Recent studies showed that autophagy has an important role in replication of many viruses including HBV and HCV [272829]. Autophagy is an intracellular degradation system for unnecessary or dysfunctional components such as damaged organelles and foreign pathogens by the formation of doublemembraned vesicle known as an autophagosome. The formation of autophagosomes is regulated and controlled by genes such as Atg genes through Atg12 and LC3 complexes [30]. Zhong et al. [31] investigated the effect of EGCG on the relationship between replication of HBV and autophagosome formation in hepatocellular carcinoma. They showed that HBV transfection in HepG2 cells induced incomplete autophagy which was required for viral replication whereas EGCG induced a complete autophagy by increasing lysosomal acidification which did not facilitate HBV replication. Finally, EGCG treatment efficiently down-regulated HBV DNA level in HepG2.2.15 cells with dose-dependently. A previous study showed that resveratrol triggered an autophagic cell death via up-regulation of Atg5 and Atg12 expression in Huh-7 cell [32]. This anti-proliferative property of resveratrol in hepatocellular carcinoma could be an important role in HCV infection.
Alternative approaches for the control of HCV infection have been studied in clinical and pre-clinical. Mekky et al. [33] suggested the potential role of EGCG in cellular during HCV entry via up-regulation of mir-194 expression followed by downregulation of CD81 expression which interacts with the HCV envelop protein 2 to facilitate endocytosis of the virus. Bioinformatics analysis was carried out to establish the miR-194 binding potential to CD81 receptor. Since miR-194 expression levels correlated to CD81 expression in liver biopsies of HCV patients in this study, this suggests that the miR-194 can act as a hepatocyte gate keeper hindering HCV entry through targeting CD81 expression and EGCG can enhance this inhibitory effect on HCV infection. Lee et al. [34] also showed cellular effects of (+)-catechin-containing natural extracts from San-Huang-Xie-Xin-Tang (SHXT), a transitional Chinese herbal formula, composed of Rhei rhizoma, Scutellaria radix and Coptidis rhizome. SHXT-frC, a catechin fraction extracted from SHXT, showed a concentration-dependent decrease of cyclooxygenase-2 (COX-2) expression. Recently studies showed that chronic inflammation and progress of hepatic carinogenesis is promoted by up-regulation of COX-2 expression [35] and COX-2 protein levels favor increased HCV replication [353637]. Although the exact mechanism remains to be elucidated, SHXT-frC inhibits the improper induction of COX-2 by HCV nonstructural protein and may serve as a potential supplementary treatment for patients with chronic hepatitis C.

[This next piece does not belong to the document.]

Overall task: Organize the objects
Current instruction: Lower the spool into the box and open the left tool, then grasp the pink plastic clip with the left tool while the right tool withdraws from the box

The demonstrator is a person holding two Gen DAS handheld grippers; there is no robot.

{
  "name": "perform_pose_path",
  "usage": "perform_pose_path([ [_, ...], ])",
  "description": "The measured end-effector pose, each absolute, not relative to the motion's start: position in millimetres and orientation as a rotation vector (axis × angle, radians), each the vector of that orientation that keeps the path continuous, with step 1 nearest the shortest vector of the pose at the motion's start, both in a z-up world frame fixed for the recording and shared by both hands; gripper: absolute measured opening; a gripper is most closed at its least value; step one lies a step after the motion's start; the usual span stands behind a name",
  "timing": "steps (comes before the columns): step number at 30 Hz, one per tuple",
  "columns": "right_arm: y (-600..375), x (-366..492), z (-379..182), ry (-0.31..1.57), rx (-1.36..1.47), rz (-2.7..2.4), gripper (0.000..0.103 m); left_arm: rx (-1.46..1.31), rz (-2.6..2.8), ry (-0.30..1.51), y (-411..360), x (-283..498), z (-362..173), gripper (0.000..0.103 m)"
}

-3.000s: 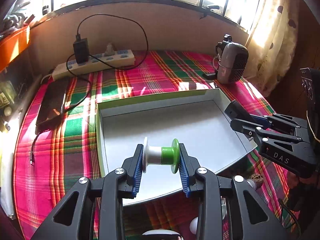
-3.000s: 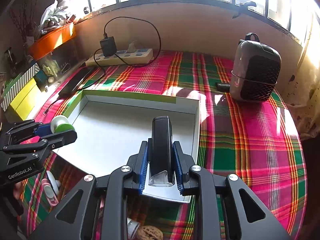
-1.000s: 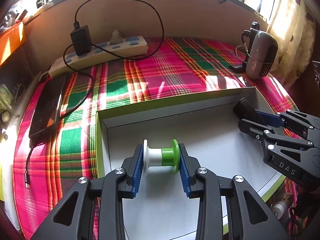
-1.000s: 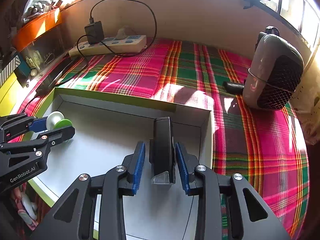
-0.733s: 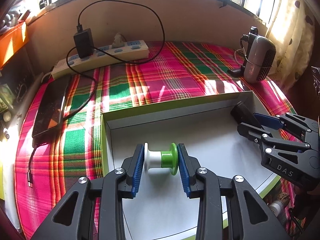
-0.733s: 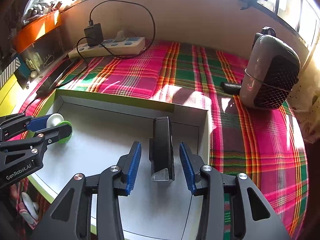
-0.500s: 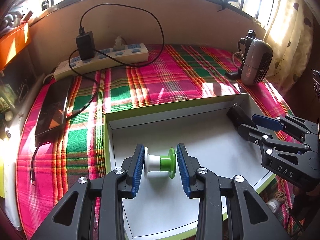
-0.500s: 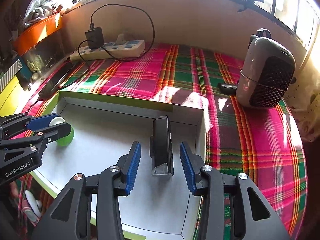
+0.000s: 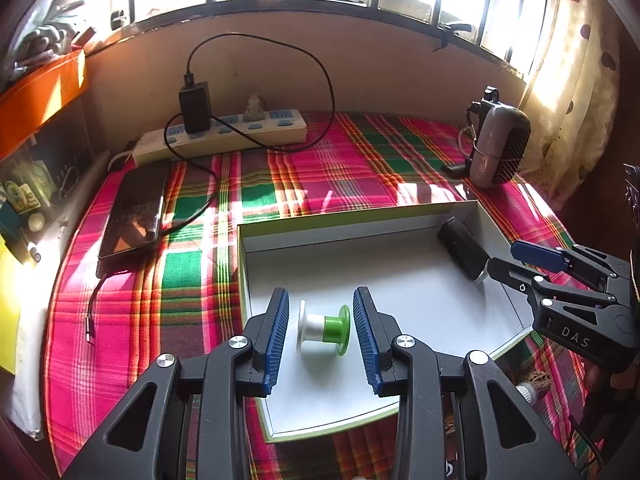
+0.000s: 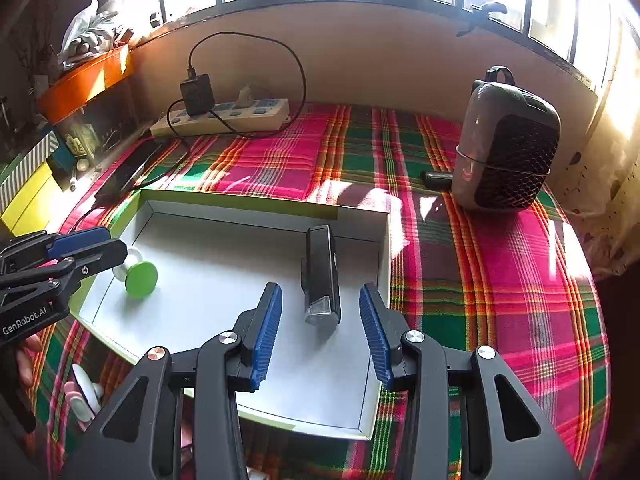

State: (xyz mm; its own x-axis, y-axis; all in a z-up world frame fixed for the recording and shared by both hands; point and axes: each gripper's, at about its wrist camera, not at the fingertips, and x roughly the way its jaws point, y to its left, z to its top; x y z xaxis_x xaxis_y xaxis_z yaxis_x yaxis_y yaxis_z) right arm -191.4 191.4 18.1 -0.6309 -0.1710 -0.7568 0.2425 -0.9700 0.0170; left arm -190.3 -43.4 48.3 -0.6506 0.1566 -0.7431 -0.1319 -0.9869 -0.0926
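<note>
Both items are now lying released inside the white tray point(image 9: 256, 248), so this placement looks complete. The left hand-held gripper point(image 9: 321, 334) is backing off the green-and-white spool point(image 9: 323, 329), jaws apart; the right hand-held gripper point(image 10: 320, 332), having just been opening, is straddling the black light point(image 10: 321, 276) without touching it.

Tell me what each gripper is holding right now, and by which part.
Nothing is held. The left gripper stands open around the spool, and the right gripper, whose jaws have just been opening, stands clear of the black light; both things lie in the box.
</note>
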Motion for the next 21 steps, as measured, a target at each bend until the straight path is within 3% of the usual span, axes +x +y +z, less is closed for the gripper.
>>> perform_pose_path([
  [21, 218.9, -105.0, 24.8, 0.062, 1.108, -2.633, 0.042, -1.208, 2.743, -0.274, -78.2, -95.3, 42.9, 0.032],
])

A few in vitro studies have been carried out to establish the potential of EGCG against HCV. Roh and Jo [38] elucidated that recombinant NS5B which has HCV viral protease activity can be inhibited by EGCG interaction through a high throughput screening strategy using optical nanoparticle-based RNA oligonucleotide. Fatima et al. [39] performed the docking studies of Pakistani HCV NS3 helicase with six compounds, quercetin, β-carotene, resveratrol, catechins, lycopene and lutein, to investigate a possible antiviral drug target. Based on the computational docking analysis, quercetin and catechins can interact with NS3 helicase with best docking energy followed by resveratrol and lutein. Previously, Huang et al. [40] purposed a HBV infection system using an immortalized cell line derived from human primary hepatocytes, HuS-E/2, which becomes injectable after dimethyl sulfoxide (DMSO)-induced differentiation. In these studies, the authors showed that the HBV entry into DMSO-differentiated HuS-E/2 cells is mediated by the clathrin-dependent endocytosis pathway. In further investigation, Huang et al. [41] also showed that the presence of 50 µM EGCG decreased levels of HBV cccDNA and HBV mRNA during HBV infection. To evaluate the effects of EGCG on HBV entry step, transferrin uptake assay was performed to directly assess whether EGCG would interfere with clathrin-mediated endocytosis [41]. EGCG inhibited transferrin uptake and interfered with clathrin-mediated endocytosis of transferrin in DMSO-differentiated HuS-E/2 cells. EGCG interfered with HBV entry by blocking the endocytosis/ fusion step. Moreover, this in vitro anti-HBV activity of EGCG on HBV entry was observed using four different genotypes, A to D.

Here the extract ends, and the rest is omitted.